> [WHAT THE EXERCISE ASKS]:
Each line below should be retyped exactly, with no pictures.

> [DATA EXCERPT]:

╔══

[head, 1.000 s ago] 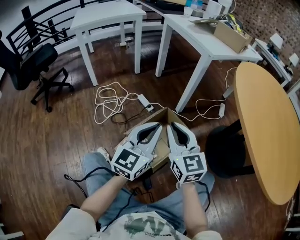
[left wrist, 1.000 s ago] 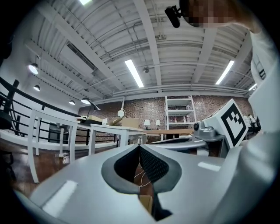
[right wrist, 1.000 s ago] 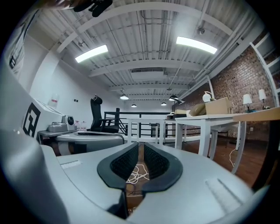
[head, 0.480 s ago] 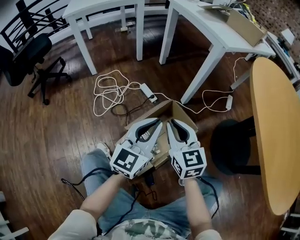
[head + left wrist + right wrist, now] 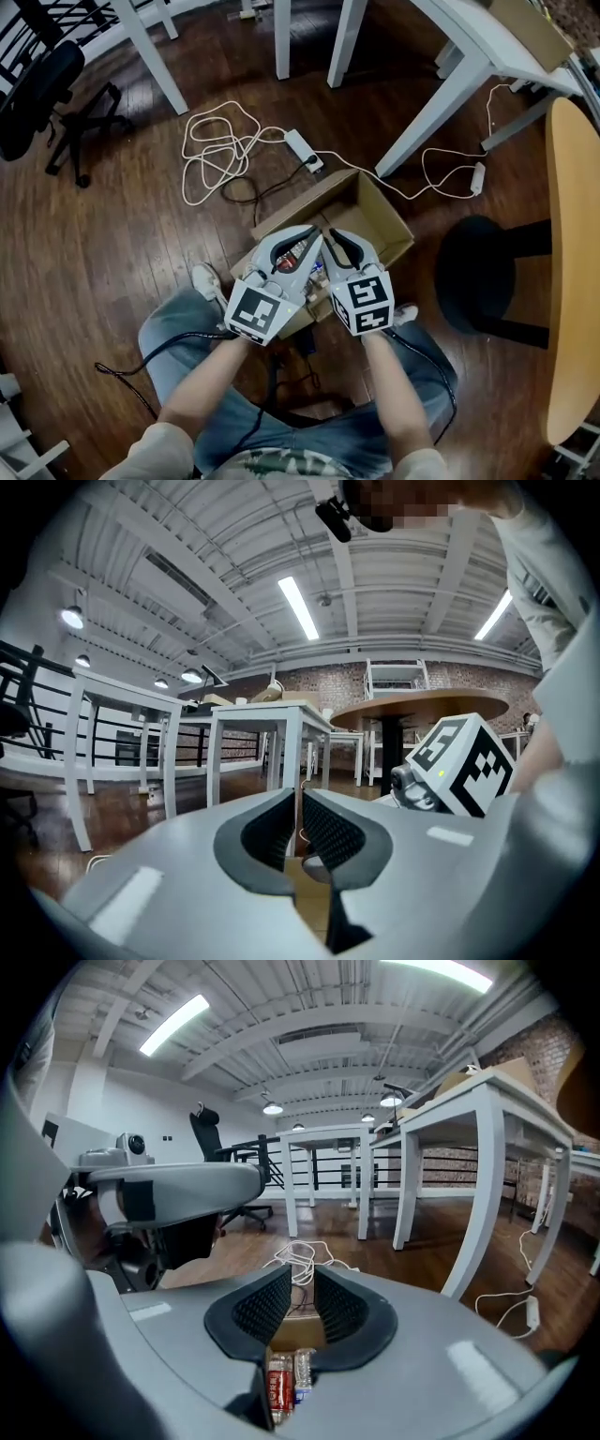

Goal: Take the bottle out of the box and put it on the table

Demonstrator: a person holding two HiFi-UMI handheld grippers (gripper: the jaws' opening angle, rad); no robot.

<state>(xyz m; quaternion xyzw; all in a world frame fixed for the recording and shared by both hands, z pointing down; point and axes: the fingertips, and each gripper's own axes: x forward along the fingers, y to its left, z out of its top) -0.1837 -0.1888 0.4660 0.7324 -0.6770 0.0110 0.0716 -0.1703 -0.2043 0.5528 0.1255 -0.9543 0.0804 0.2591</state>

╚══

> [TASK OUTPUT]:
[head, 1.000 s ago] 
[left wrist, 1.000 s ago] 
[right wrist, 1.000 s ago] 
[head, 0.480 s ago] 
[head + left wrist + right wrist, now] 

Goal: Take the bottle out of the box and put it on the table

Demonstrator: a person holding two HiFi-UMI handheld grippers (gripper: the jaws' opening angle, rad); no robot.

<state>(xyz m; quaternion xyzw; all in a world frame fixed for the recording and shared by both hands, z pointing down; point and axes: the fingertips, and each gripper's own axes: x forward along the fingers, y to its left, z out of its top) -0.1837 -0.1888 0.4660 0.7324 -0.6770 0.0110 0.0716 -0.1703 -0.2043 0.5528 0.1255 -0.9543 0.0804 0.2591</state>

The answer is now complete.